**Task brief:** From the listing below, reproduce word for word the part that opens with the line containing "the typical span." and closes with the line containing "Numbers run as"; reproduce nothing else.

##### Task data

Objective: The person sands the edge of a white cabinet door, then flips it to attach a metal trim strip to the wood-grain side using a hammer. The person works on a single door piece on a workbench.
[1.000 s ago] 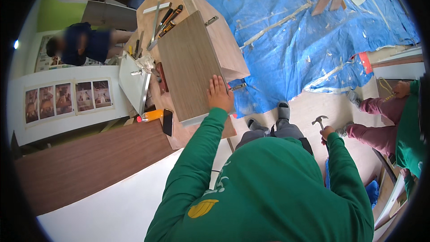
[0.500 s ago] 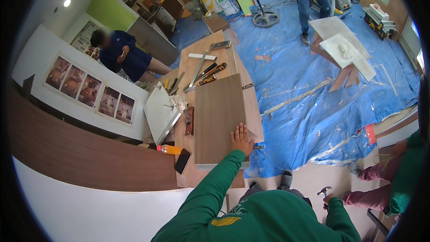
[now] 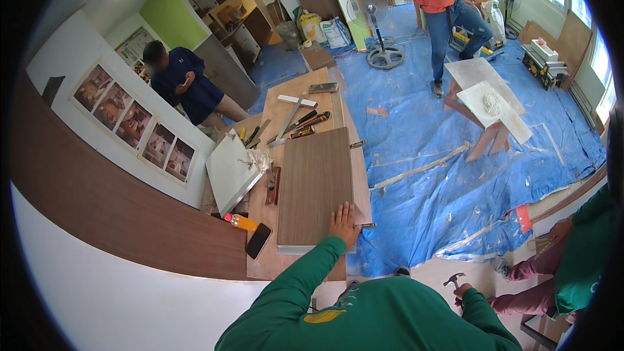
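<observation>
Right hand low by the hip, fist clenched round a claw hammer, head up. Left hand flat, fingers spread and released, on near right corner of walnut-veneer panel. Panel lies on plywood workbench. Beyond: black phone, orange bottle, hand tools.

A matt, smooth wood-veneer panel is laid on a bare plywood worktop. The floor is covered by glossy, creased blue plastic sheeting. A hammer with a metal head is seen.
</observation>
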Demonstrator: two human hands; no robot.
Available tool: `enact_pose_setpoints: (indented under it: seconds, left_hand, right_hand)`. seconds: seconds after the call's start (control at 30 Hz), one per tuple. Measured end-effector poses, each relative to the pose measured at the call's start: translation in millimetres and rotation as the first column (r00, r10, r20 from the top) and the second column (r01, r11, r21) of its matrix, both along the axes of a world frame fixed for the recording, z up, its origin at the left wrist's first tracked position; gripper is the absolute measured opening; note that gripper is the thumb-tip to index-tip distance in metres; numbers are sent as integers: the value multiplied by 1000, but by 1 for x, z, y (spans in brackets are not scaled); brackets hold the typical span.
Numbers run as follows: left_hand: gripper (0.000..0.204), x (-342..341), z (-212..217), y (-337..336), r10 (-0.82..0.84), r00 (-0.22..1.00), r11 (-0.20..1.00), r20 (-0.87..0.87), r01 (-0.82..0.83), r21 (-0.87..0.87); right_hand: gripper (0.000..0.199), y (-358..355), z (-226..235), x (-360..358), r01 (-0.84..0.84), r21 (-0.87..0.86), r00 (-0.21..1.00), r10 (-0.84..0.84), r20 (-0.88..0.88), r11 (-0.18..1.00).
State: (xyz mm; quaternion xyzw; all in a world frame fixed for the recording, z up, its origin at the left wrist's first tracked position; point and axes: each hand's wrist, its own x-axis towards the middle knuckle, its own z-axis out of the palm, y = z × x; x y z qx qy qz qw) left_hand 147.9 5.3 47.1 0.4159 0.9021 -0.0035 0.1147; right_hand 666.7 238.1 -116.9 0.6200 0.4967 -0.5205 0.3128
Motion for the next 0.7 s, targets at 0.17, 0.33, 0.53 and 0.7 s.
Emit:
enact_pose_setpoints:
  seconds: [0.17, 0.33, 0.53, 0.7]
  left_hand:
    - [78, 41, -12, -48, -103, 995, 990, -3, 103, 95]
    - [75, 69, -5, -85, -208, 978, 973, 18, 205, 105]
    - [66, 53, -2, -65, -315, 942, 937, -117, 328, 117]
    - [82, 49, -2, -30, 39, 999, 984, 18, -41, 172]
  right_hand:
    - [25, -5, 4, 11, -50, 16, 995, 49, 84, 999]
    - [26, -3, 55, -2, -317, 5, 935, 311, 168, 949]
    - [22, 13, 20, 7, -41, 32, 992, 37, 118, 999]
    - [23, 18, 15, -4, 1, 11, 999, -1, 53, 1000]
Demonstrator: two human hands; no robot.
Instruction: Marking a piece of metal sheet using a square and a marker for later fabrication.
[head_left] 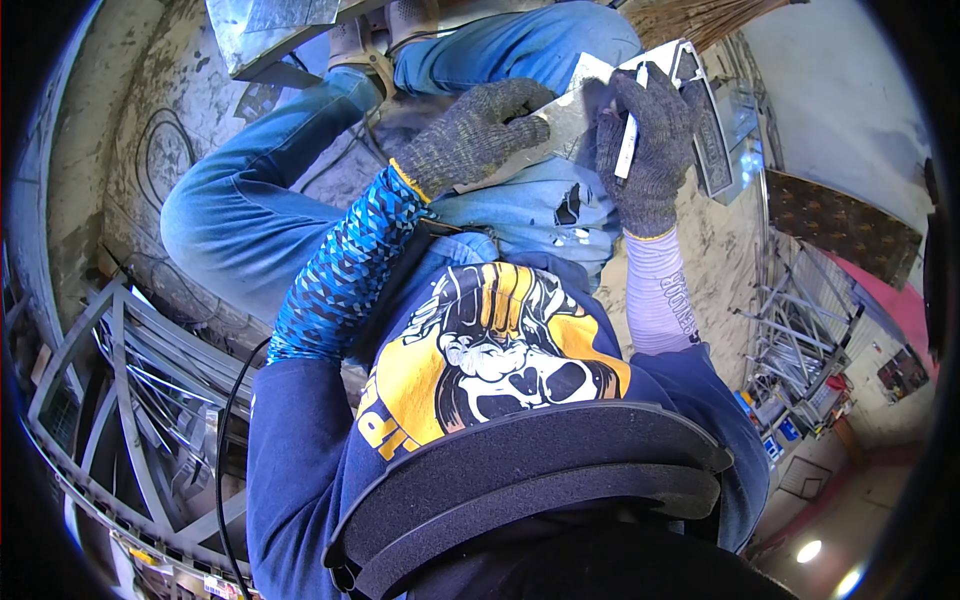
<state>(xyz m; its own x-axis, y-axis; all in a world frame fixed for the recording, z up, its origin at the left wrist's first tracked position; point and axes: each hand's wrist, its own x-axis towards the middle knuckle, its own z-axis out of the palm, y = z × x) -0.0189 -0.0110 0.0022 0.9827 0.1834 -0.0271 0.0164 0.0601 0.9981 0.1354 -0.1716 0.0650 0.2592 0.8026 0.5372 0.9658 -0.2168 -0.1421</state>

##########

**Response below:**
Available tool: `enact_pose_setpoints: (indented under it: seconds, left_hand, right_hand)`. seconds: seconds after the call's start (control at 30 Hz), one per tuple. Measured end-effector poses, each relative to the pose measured at the call's start: translation in millimetres and rotation as the first column (r00, r10, r20 from the top) and the second column (r01, r11, r21) of its matrix, both along the axes of a world frame fixed for the recording, z up, its origin at the left wrist's first tracked position; gripper is the absolute measured opening; note that gripper is the thumb-tip to index-tip distance in metres; numbers are sent as integers: the value multiplied by 1000, but by 1 for x, z, y (spans in brackets are not scaled); brackets hold the typical span.
Numbers run as follows: left_hand: gripper (0.000..0.204), x (-342..341), z (-212..217), y (-337..336), r10 (-0.82..0.84), r00 (-0.22..1.00), r11 (-0.20..1.00), r20 (-0.87..0.87), r01 (-0.82..0.83), r21 (-0.87..0.87); right_hand: gripper (0.000..0.199), y (-358..355), z (-226..235), x (-360..358), r01 (-0.84..0.84), r21 (-0.87..0.86), r00 (-0.21..1.00), r10 (-0.84..0.84), r20 (-0.88..0.88), r11 (-0.18..1.00).

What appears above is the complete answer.